### [Records drawn from a dataset]
****************************************

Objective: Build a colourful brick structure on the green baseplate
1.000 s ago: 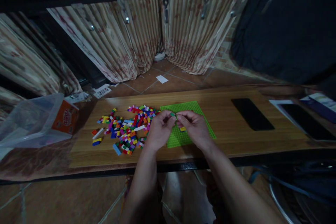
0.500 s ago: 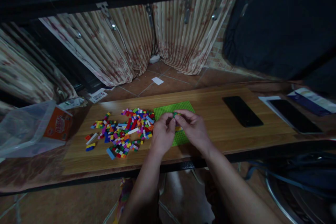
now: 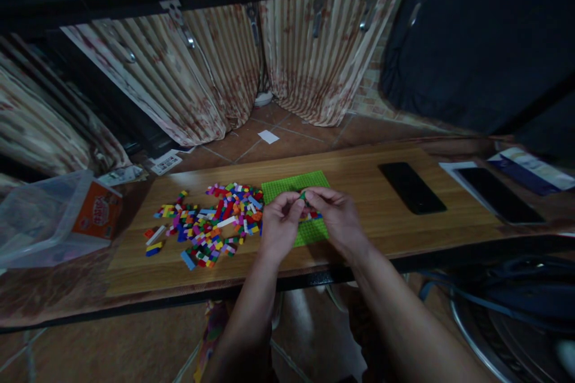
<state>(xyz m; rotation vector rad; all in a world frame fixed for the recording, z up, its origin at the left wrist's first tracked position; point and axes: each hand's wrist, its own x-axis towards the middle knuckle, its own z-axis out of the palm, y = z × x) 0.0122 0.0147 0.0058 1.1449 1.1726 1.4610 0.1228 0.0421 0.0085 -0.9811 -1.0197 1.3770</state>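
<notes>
Over the studded green baseplate (image 3: 309,230) on the wood-grain table (image 3: 368,215), the left hand (image 3: 279,227) and right hand (image 3: 336,218) meet fingertip to fingertip, both pinched on one small green brick (image 3: 303,195) held just above the plate. It is tiny, glossy plastic, its exact shape too small to tell. A bright heap of loose bricks (image 3: 211,222) lies just left.

Your left hand (image 3: 279,225) and right hand (image 3: 336,218) meet fingertip to fingertip, pinching a small green brick (image 3: 303,195) between them. Right beneath your fingers lies the green baseplate (image 3: 287,183); just left of your left fingers spreads the pile of coloured bricks (image 3: 211,222).
</notes>
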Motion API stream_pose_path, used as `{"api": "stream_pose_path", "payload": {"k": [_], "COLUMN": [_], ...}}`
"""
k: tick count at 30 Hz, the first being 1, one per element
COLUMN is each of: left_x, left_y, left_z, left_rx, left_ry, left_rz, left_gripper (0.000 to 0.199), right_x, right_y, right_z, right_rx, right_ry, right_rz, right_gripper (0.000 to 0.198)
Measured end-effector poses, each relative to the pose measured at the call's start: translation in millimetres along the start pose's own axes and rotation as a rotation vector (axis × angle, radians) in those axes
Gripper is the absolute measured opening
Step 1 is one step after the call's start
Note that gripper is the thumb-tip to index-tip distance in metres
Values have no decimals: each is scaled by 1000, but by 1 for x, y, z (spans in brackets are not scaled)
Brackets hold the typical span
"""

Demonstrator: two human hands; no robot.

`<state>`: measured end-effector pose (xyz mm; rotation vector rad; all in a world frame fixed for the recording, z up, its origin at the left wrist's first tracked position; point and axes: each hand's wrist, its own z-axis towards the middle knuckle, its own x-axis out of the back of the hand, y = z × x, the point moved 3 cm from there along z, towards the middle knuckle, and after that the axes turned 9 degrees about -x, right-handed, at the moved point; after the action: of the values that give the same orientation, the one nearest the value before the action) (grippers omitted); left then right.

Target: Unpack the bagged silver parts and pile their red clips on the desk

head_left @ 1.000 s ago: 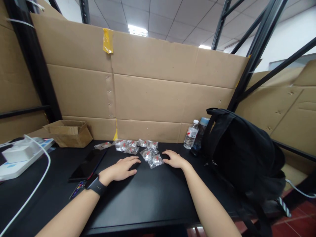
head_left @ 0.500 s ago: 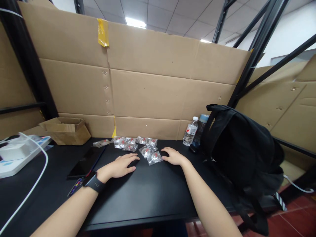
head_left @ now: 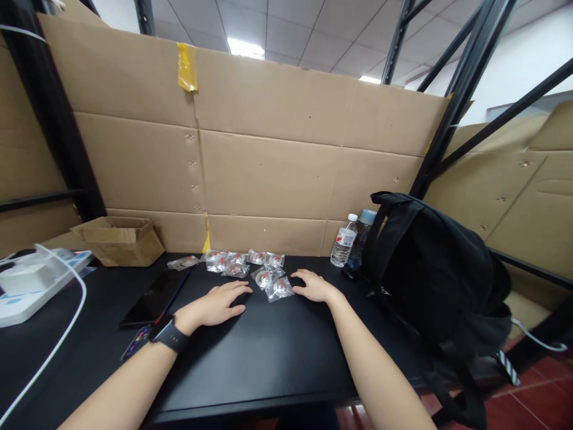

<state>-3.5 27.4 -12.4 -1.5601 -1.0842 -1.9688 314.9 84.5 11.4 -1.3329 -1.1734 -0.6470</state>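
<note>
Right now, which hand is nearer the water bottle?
Right. The right hand lies flat on the black table, a short way in front and left of the water bottle. The left hand rests farther left, beyond the small plastic packets.

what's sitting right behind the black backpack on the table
Two bottles stand at the black backpack's far left edge: a clear water bottle and a blue-capped bottle, partly covered by the strap. Anything directly behind the bag is hidden.
</note>
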Motion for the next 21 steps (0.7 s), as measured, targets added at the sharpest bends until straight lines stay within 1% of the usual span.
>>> {"api": "stream_pose_path", "payload": {"k": [7, 21], "left_x": [3, 8], "left_y": [5, 11], "left_z": [0, -1], "left_rx": [19, 27], "left_ry": [-14, -17], "left_rz": [2, -11], "left_gripper": [55, 55], "right_x": [2, -1], "right_y": [-3, 2], "right_z": [-3, 3], "right_rx": [-11, 0], "right_ry": [1, 7], "right_rz": [3, -4], "right_gripper": [56, 56]}}
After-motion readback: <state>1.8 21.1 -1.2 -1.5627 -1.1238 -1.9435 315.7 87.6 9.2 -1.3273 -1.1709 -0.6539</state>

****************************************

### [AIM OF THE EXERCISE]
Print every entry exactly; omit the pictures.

### [TASK RESPONSE]
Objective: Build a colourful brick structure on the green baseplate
1.000 s ago: 
0.500 s ago: 
now: 
<state>(xyz m; rotation vector rad; all in a world frame fixed for the recording, z up, its origin at the left wrist's first tracked position; point and axes: each hand's wrist, its own x-axis towards the middle knuckle, its own z-axis out of the palm, y = z × x) 0.0122 0.0147 0.0058 1.1449 1.1726 1.4610 0.1228 0.0421 0.0085 -0.9811 -1.0197 1.3770</state>
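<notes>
Over the studded green baseplate (image 3: 309,230) on the wood-grain table (image 3: 368,215), the left hand (image 3: 279,227) and right hand (image 3: 336,218) meet fingertip to fingertip, both pinched on one small green brick (image 3: 303,195) held just above the plate. It is tiny, glossy plastic, its exact shape too small to tell. A bright heap of loose bricks (image 3: 211,222) lies just left.

Your left hand (image 3: 279,225) and right hand (image 3: 336,218) meet fingertip to fingertip, pinching a small green brick (image 3: 303,195) between them. Right beneath your fingers lies the green baseplate (image 3: 287,183); just left of your left fingers spreads the pile of coloured bricks (image 3: 211,222).
</notes>
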Motion API stream_pose_path, used as `{"api": "stream_pose_path", "payload": {"k": [_], "COLUMN": [_], ...}}`
"""
k: tick count at 30 Hz, the first being 1, one per element
COLUMN is each of: left_x, left_y, left_z, left_rx, left_ry, left_rz, left_gripper (0.000 to 0.199), right_x, right_y, right_z, right_rx, right_ry, right_rz, right_gripper (0.000 to 0.198)
Measured end-effector poses, each relative to the pose measured at the call's start: translation in millimetres along the start pose's own axes and rotation as a rotation vector (axis × angle, radians) in those axes
Gripper is the absolute measured opening
Step 1 is one step after the call's start
Note that gripper is the thumb-tip to index-tip distance in metres
Values have no decimals: each is scaled by 1000, but by 1 for x, y, z (spans in brackets are not scaled)
Brackets hold the typical span
"""

Demonstrator: two human hands; no robot.

`<state>`: measured end-effector pose (xyz mm; rotation vector rad; all in a world frame fixed for the recording, z up, its origin at the left wrist's first tracked position; point and axes: each hand's wrist, its own z-axis towards the middle knuckle, its own x-axis out of the back of the hand, y = z × x, the point moved 3 cm from there along z, towards the middle knuckle, and after that the axes turned 9 degrees about -x, right-handed, at the moved point; after the action: of the values that give the same orientation, the one nearest the value before the action) (grippers omitted); left then right.

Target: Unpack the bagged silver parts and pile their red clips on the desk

head_left @ 1.000 s ago: 
head_left @ 0.500 s ago: 
head_left @ now: 

<state>-3.5 27.4 -12.4 -1.5601 -1.0842 -1.9688 314.9 84.5 11.4 -1.3329 -1.1734 -0.6470</state>
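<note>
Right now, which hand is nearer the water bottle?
Right. The right hand lies flat on the black table, a short way in front and left of the water bottle. The left hand rests farther left, beyond the small plastic packets.

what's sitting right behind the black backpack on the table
Two bottles stand at the black backpack's far left edge: a clear water bottle and a blue-capped bottle, partly covered by the strap. Anything directly behind the bag is hidden.
</note>
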Motion for the next 21 steps (0.7 s), as measured, targets added at the sharpest bends until straight lines stay within 1% of the usual span.
>>> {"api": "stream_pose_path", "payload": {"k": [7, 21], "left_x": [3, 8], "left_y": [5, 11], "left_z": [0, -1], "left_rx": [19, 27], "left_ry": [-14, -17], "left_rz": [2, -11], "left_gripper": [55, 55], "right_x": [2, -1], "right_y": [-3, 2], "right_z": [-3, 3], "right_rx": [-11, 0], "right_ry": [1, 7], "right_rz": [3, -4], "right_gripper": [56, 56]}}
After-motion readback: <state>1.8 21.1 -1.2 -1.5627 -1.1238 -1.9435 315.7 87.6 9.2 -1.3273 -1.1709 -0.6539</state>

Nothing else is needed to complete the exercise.